Times on the geologic time scale are shown at the base of the diagram in millions of years before present. These are traced through the tree of life along curved, dashed time lines.

  • All points on a curved, dashed time line are of the same age. For example; any point on the dashed time line labeled '1000' represents a time 1000 million years (that's equal to one billion years) in the past.
  • Similarly, any point on the outer margin of the tree represents time today. Any point on the tree of life can be placed in geologic time by using these curved time lines.
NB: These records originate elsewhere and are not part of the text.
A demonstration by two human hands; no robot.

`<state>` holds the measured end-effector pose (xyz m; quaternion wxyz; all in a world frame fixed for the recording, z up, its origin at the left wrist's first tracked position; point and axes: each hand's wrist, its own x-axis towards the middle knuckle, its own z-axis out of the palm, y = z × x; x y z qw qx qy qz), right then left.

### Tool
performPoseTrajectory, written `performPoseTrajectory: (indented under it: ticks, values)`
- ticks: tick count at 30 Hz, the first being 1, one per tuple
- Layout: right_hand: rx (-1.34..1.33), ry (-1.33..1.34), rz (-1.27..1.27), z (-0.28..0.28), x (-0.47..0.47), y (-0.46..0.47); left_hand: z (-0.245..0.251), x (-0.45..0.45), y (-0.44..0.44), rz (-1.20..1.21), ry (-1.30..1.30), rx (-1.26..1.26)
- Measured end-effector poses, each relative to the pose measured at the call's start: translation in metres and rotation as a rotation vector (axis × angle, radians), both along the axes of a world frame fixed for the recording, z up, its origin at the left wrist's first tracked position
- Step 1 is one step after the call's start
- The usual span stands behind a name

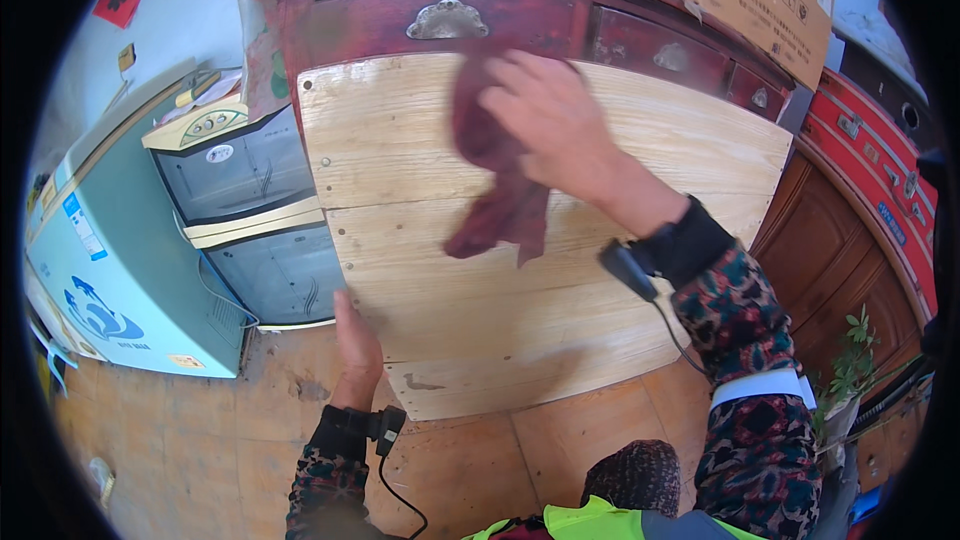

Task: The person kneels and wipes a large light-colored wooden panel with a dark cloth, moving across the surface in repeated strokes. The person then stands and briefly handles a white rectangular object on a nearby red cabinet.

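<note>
A large pale wooden panel [420,315] leans upright against a dark red wooden drawer cabinet [525,19]. Screw or nail heads run along its side edges, and a dark patch marks its lower left corner. My right hand [551,120] grips a dark red cloth [499,217] against the upper middle of the panel; the hand and cloth are blurred. The cloth's loose end hangs down over the boards. At the panel's lower left edge, my left hand [356,341] rests with the fingers partly hidden, steadying or touching that side. Both wrists wear black bands with small cabled devices.
Left stand a light blue appliance [150,292] and a two-door glass-fronted cabinet [259,165]. A cardboard box [772,7] sits on the drawer cabinet. At right are a red case [877,157], brown wooden doors [832,232] and a leafy plant [851,360]. Tiled floor [450,472] lies below.
</note>
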<state>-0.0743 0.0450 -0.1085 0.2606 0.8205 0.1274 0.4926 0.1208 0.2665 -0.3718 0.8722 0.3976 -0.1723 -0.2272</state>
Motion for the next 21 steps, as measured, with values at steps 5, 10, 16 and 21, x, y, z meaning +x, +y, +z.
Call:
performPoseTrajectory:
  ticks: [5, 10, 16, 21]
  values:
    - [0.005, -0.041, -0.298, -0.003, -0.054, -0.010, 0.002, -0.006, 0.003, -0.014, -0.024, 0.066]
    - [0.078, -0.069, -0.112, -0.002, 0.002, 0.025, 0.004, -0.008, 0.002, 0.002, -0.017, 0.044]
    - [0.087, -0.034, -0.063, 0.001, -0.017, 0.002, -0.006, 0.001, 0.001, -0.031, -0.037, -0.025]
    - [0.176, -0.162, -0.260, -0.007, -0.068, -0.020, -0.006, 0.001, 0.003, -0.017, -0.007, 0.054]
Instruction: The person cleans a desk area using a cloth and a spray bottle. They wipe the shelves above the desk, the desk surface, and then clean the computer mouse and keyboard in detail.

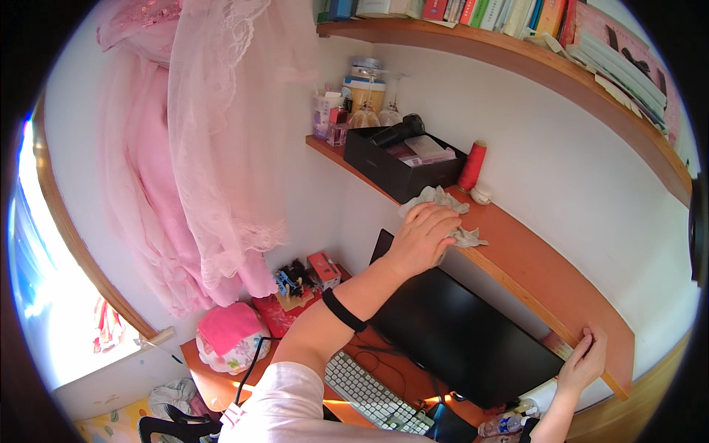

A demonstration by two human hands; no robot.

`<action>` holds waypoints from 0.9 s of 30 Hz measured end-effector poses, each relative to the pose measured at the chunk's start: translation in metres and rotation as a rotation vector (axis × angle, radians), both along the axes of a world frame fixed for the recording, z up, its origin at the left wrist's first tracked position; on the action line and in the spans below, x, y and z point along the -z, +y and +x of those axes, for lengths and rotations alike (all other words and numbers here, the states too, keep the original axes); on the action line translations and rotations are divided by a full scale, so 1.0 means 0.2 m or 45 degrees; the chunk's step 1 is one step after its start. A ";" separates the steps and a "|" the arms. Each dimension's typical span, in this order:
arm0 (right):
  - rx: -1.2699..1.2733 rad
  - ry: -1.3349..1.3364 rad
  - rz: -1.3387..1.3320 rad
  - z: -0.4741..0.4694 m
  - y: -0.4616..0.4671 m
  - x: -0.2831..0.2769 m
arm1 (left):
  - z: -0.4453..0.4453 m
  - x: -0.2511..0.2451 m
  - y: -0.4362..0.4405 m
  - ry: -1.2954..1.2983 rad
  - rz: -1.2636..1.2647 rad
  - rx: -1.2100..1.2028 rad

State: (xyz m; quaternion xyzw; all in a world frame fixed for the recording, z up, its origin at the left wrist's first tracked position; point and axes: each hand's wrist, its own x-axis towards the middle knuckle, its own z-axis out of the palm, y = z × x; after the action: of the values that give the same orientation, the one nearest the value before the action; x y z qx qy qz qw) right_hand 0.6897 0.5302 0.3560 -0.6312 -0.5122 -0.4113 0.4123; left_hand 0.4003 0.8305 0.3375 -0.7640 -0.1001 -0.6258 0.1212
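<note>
My left hand (424,235) presses a crumpled grey cloth (435,199) onto the front edge of the lower wooden shelf (532,271). Part of the cloth sticks out on both sides of the fingers. A black open box (382,171) stands just behind it, holding a black cylindrical object (396,130) and small packages. To the right of the box are a spool of red thread (473,165) and a small white round jar (481,195). Near the shelf's right end, my right hand (586,360) touches the front edge, its fingers partly curled; whether it grips the wood is unclear.
Below the shelf, a black monitor (460,332) and a white keyboard (376,393) stand on the desk. Upside-down wine glasses (365,113) and a perfume bottle (337,133) crowd the shelf's left end. Pink dresses (205,138) hang at left. An upper shelf (498,41) carries books.
</note>
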 end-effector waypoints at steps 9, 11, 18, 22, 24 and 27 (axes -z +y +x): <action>-0.036 0.404 -0.072 -0.10 0.02 -0.06 | -0.14 0.31 -0.13 -1.266 -0.598 1.099; -0.263 0.037 0.013 -0.27 0.12 -0.07 | -0.26 0.29 -0.04 -1.617 -0.964 0.598; -0.678 -0.537 -0.628 -1.09 0.70 -0.09 | -0.38 0.05 0.25 -1.684 -0.732 0.285; -0.604 -0.784 -0.477 -1.24 1.02 -0.21 | -0.42 0.00 0.27 -1.570 -0.891 0.389; -0.492 -0.777 -0.422 -1.23 1.13 -0.25 | -0.45 0.00 0.27 -1.511 -0.899 0.333; -0.384 -0.815 -0.464 -1.19 1.18 -0.23 | -0.51 0.01 0.26 -1.427 -0.880 0.321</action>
State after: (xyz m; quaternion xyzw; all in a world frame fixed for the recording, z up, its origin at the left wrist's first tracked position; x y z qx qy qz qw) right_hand 0.4521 0.7669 0.4027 -0.4517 -0.7664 -0.4243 0.1690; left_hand 0.2981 0.8833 0.3358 -0.3243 -0.2526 -0.8692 -0.2747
Biological evolution proposes that all living things, including humans, have a common ancestor with any other living thing. On the Great Tree of Life you can explore when in the distant past these common ancestors lived. For example, explore when the common ancestor between fish and humans lived by using the partial Great Tree of Life diagram below. Begin by tracing the human branch back through time along the yellow guide lines. Start at the point on the outer margin of the tree (in other words, today) that is labeled 'humans'. Follow it back in time down the dark brown mammal branch to where it joins the light brown mammal-like reptile branch, then continue back to the point where you meet the bright blue fish branch. This point on the Great Tree of Life represents the common ancestor between humans and fish (in this case, salmon), and, by using the time scale, you can see that this creature lived roughly 440 million years ago. You could reach this same common ancestor by tracing from modern salmon. The time of a common ancestor between any two of life's branches, large or small, on the Great Tree of Life can be found in the same way.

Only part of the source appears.